Many individual investors turn to mutual funds as a solution to volatility, but the funds are actually part of the problem. Seventy-five percent of them fail to match, much less beat, the Dow and other market indexes. Their flexibility is seriously constrained by size, competitive pressures, liquidity responsibilities and diversification requirements. Together, these factors lower investment returns, increase transaction costs and necessitate trading practices that cause wide price swings, many of which are merely technical.

You can use the flexibility you have and that the mutual funds and institutional investors lack to actually capitalize on the volatility they create. Beating the Dow will show how you can outperform the pros, simply and conservatively, with your own portfolio of common stocks.

When it comes to accumulating wealth, common stocks historically have been unrivaled by any other investment alternative, including real estate and gold.

The uniquely simple system revealed in Beating the Dow has with remarkable consistency outperformed the Dow Jones Industrial Average (DJIA). I make the 30 Dow industrial stocks-all leading blue chips-your total investment universe, and I identify the laggards and potential winners within it.

My approach to common stock investing is so simple anybody can use it and have fun doing it. It is a direct outgrowth of my personal philosophy, which I learned as a young broker before I became a professional money manager-keep it simple.

Within the small Dow stock universe there are dramatic profit opportunities for individual investors. The key is that in relation to each other, there are always Dow stocks that are doubling, moving sideways, or going down. Beating the Dow shows how to identify the winners when they are out-of-favor and can be bought at bargain prices.

The companies that make up the Dow are household names that are among the most publicized, analyzed, and widely held stocks. Their immense asset values, financial resources, and economic importance give them strength, adaptability and resilience. As a group, they include the most viable business enterprises on earth.

Part II of Beating the Dow includes profiles of the individual Dow stocks, showing how each has adapted to the modem economy and how each is positioned with reference to the megatrends evident currently. Although all of the Dow stocks are solid long-term investments, Beating the Dow does not involve a "buy and hold" strategy.
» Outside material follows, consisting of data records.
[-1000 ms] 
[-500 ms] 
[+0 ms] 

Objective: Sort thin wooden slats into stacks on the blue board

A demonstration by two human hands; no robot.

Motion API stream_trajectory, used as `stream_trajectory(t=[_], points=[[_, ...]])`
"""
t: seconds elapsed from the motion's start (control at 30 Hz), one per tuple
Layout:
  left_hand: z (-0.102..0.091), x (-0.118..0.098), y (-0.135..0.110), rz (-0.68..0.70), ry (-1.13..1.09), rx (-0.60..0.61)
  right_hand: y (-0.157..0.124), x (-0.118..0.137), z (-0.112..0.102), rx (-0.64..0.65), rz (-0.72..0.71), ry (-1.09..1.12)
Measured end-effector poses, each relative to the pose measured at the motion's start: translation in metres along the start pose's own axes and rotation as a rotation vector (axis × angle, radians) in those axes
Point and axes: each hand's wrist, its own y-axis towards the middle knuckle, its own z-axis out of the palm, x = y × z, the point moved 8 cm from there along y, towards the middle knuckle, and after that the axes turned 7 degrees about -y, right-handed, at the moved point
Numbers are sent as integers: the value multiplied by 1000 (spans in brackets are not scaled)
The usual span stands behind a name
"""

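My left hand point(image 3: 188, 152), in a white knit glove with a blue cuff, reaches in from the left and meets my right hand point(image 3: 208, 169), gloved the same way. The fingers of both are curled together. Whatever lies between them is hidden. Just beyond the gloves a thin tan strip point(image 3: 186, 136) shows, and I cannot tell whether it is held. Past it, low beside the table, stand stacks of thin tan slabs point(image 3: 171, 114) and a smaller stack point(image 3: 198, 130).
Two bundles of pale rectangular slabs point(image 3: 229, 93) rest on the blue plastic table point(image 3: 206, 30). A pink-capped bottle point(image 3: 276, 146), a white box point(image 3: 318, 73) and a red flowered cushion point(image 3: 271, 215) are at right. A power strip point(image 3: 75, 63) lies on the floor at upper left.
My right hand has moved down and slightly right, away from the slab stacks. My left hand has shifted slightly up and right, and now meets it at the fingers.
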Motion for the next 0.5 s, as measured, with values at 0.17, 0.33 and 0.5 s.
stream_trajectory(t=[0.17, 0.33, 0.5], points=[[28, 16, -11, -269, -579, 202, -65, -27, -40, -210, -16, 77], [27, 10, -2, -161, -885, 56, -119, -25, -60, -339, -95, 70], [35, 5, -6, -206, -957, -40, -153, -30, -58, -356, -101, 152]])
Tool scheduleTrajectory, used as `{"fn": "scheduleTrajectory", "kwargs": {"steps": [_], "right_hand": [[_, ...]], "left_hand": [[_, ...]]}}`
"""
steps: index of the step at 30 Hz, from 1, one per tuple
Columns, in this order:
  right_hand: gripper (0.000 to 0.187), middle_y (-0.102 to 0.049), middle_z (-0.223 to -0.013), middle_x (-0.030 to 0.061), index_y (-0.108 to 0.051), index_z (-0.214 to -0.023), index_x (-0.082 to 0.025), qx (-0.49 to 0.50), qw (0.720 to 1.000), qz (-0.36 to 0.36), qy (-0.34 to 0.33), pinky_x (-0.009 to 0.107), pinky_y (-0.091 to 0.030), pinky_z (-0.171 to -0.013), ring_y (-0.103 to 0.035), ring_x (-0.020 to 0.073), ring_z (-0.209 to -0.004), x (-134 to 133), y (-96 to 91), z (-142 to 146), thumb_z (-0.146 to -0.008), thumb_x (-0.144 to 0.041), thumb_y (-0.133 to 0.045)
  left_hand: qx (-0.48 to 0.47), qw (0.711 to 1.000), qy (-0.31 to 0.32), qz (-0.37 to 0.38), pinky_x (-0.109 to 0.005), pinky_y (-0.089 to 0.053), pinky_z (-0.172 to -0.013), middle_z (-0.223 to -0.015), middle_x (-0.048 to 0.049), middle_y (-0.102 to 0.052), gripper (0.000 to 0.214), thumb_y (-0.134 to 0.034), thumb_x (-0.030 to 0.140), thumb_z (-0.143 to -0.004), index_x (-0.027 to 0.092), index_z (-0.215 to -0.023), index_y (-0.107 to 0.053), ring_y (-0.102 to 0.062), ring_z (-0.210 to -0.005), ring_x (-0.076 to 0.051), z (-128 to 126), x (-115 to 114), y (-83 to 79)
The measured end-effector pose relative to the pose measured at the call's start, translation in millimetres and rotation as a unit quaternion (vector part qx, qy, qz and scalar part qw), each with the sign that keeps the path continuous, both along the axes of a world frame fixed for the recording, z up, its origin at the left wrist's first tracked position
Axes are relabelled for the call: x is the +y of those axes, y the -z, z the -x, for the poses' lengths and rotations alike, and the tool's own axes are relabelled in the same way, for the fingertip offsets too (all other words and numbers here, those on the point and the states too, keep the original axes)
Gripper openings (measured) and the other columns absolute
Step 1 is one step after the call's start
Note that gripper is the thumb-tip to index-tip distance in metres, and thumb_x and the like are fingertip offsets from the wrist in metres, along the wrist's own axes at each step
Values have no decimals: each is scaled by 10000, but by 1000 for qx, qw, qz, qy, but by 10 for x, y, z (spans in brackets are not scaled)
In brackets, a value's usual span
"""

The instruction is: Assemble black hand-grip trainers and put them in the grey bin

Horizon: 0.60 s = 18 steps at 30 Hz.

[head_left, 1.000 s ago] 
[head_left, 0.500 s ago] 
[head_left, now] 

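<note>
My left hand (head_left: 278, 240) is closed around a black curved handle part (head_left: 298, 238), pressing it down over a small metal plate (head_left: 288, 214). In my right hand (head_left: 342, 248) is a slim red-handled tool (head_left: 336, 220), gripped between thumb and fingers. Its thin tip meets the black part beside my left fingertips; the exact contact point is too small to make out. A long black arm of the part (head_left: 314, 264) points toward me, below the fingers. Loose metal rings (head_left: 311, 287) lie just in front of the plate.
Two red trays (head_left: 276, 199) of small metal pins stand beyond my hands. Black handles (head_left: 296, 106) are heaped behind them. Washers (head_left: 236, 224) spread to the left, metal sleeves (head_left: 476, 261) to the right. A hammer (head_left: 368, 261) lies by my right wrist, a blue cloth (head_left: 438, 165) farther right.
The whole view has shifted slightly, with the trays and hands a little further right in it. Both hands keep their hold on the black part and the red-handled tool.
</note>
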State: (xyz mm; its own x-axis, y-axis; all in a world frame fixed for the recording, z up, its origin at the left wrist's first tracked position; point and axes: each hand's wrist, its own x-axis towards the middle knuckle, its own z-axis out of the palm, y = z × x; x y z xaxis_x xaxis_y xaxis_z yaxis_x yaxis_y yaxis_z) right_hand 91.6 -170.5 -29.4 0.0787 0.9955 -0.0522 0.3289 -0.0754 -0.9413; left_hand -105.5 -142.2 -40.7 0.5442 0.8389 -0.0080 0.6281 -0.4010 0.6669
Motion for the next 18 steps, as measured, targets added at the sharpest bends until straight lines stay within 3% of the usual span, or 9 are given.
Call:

As John Maynard Keynes once said, "In the long-term we're all dead." I don't know about you, but I prefer a shorter investment horizon.

Part IV of Beating the Dow provides a step-by-step guide to structuring a portfolio of either one, five, or ten Dow stocks (depending on your preference). Your individual portfolio can be self-managed with a minimum of time and expense and has an amazing history of beating the Dow Jones Industrial Average on an annual return basis.

My Beating the Dow-Basic Method incorporates my strategy in its simplest form. Requiring minimal investment, these income-producing portfolios have outperformed the Dow year in and year out. Even in 1987, when October's Black Monday saw a 508-point drop in the Dow Jones Industrial Average, an all-time record in percentage terms, the Beating the Dow-Basic Method made money for the year with an annual return nearly double that of the average as a whole.

My Beating the Dow-Advanced Method is designed for personal investors with a yen for more than vanilla. It covers more sophisticated strategies and shows the results of combining different selection tools with seasonal market timing techniques to produce outperforming returns, often with reduced risk.

Keep it simple-and make a bundle with Beating the Dow!